## TASK INSTRUCTIONS
Write out the lines below once more, exactly as they appear. Do not include pictures.

SUPPLIED INFORMATION: Begin

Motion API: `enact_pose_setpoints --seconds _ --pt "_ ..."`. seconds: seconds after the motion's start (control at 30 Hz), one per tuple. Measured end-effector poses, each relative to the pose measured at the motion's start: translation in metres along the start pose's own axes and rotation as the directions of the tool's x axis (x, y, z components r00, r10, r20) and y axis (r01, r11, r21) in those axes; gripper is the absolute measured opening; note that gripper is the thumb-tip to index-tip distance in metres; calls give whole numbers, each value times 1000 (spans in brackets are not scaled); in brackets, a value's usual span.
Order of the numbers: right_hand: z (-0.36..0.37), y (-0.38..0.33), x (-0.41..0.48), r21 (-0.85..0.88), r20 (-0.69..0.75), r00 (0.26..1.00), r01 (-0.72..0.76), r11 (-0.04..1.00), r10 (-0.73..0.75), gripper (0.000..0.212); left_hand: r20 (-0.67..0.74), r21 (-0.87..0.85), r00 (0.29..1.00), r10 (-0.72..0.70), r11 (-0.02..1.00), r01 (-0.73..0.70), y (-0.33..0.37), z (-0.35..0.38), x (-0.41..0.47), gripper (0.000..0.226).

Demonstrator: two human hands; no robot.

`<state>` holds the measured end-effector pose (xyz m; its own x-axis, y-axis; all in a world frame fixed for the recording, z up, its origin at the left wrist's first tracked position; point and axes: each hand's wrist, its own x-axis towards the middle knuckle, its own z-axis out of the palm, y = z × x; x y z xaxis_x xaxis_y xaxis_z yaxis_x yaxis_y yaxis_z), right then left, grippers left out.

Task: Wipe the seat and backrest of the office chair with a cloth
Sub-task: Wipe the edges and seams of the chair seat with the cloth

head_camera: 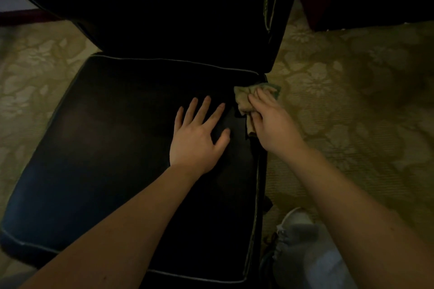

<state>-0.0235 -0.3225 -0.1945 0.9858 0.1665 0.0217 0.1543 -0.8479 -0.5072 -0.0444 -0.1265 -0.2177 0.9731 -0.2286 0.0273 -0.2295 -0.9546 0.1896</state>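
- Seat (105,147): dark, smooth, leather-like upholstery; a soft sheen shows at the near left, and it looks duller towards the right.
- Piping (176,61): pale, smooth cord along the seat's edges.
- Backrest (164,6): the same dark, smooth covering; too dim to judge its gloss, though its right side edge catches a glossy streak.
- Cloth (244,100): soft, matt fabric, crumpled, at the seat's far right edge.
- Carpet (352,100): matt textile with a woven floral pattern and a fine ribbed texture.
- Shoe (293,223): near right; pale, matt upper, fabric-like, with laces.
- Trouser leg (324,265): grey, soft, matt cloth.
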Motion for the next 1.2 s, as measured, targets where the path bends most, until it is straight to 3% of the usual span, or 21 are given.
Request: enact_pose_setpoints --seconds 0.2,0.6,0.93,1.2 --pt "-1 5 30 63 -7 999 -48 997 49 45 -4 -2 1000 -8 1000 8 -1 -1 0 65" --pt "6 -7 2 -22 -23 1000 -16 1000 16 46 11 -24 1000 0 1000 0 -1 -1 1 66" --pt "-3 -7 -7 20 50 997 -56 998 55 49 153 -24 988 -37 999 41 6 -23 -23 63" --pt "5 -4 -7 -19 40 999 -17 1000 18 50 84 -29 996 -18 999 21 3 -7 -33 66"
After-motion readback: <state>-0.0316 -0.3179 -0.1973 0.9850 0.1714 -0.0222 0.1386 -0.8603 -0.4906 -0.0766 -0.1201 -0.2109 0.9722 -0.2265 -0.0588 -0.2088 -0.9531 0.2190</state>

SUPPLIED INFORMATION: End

## RESPONSE
Motion API: `enact_pose_setpoints --seconds _ --pt "_ ..."`. seconds: seconds after the motion's start (control at 30 Hz), one per tuple. Measured end-effector poses, each relative to the pose measured at the motion's start: translation in metres along the start pose's own axes and rotation as the directions of the tool's x axis (x, y, z components r00, r10, r20) and y axis (r01, r11, r21) in those axes; gripper is the absolute measured opening; note that gripper is the thumb-tip to index-tip distance in metres; calls give whole numbers, each value times 1000 (spans in brackets are not scaled); in brackets, a value's usual span.
Order of the numbers: right_hand: z (-0.36..0.37), y (-0.38..0.33), x (-0.41..0.48), r21 (-0.85..0.88), r20 (-0.69..0.75), r00 (0.26..1.00), r01 (-0.72..0.76), r11 (-0.04..1.00), r10 (-0.73..0.75), gripper (0.000..0.212); left_hand: r20 (-0.67..0.74), r21 (-0.87..0.85), r00 (0.29..1.00), r10 (-0.72..0.70), r11 (-0.02..1.00), r01 (-0.73..0.70), y (-0.33..0.37), z (-0.35..0.38), x (-0.41..0.47), gripper (0.000..0.226).

Demonstrator: two human hands; no robot.

`<state>` holds the measured end-effector pose (xyz m; its own x-axis, y-axis; all in a world frame fixed for the recording, z up, its origin at the left wrist's first tracked position; point and axes: each hand's wrist, its own x-axis towards the middle knuckle, its own z-axis out of the palm, y = z × x; x y z xaxis_x xaxis_y xaxis_z yaxis_x yaxis_y yaxis_z), right then left, grippers left out.

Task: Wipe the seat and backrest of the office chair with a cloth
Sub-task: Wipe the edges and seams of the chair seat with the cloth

head_camera: 

<state>-0.0235 -0.3225 -0.1945 0.9858 0.1665 0.0217 0.1543 -0.8479 -0.5072 -0.0444 -0.1265 -0.2177 0.9731 -0.2286 0.0273 -0.2295 -0.9546 0.1896</state>
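- Seat (105,147): dark, smooth, leather-like upholstery; a soft sheen shows at the near left, and it looks duller towards the right.
- Piping (176,61): pale, smooth cord along the seat's edges.
- Backrest (164,6): the same dark, smooth covering; too dim to judge its gloss, though its right side edge catches a glossy streak.
- Cloth (244,100): soft, matt fabric, crumpled, at the seat's far right edge.
- Carpet (352,100): matt textile with a woven floral pattern and a fine ribbed texture.
- Shoe (293,223): near right; pale, matt upper, fabric-like, with laces.
- Trouser leg (324,265): grey, soft, matt cloth.
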Motion for the next 1.2 s, as measured, targets where the path bends most, until it is straight to 3% of the usual span, or 21 are given.
Request: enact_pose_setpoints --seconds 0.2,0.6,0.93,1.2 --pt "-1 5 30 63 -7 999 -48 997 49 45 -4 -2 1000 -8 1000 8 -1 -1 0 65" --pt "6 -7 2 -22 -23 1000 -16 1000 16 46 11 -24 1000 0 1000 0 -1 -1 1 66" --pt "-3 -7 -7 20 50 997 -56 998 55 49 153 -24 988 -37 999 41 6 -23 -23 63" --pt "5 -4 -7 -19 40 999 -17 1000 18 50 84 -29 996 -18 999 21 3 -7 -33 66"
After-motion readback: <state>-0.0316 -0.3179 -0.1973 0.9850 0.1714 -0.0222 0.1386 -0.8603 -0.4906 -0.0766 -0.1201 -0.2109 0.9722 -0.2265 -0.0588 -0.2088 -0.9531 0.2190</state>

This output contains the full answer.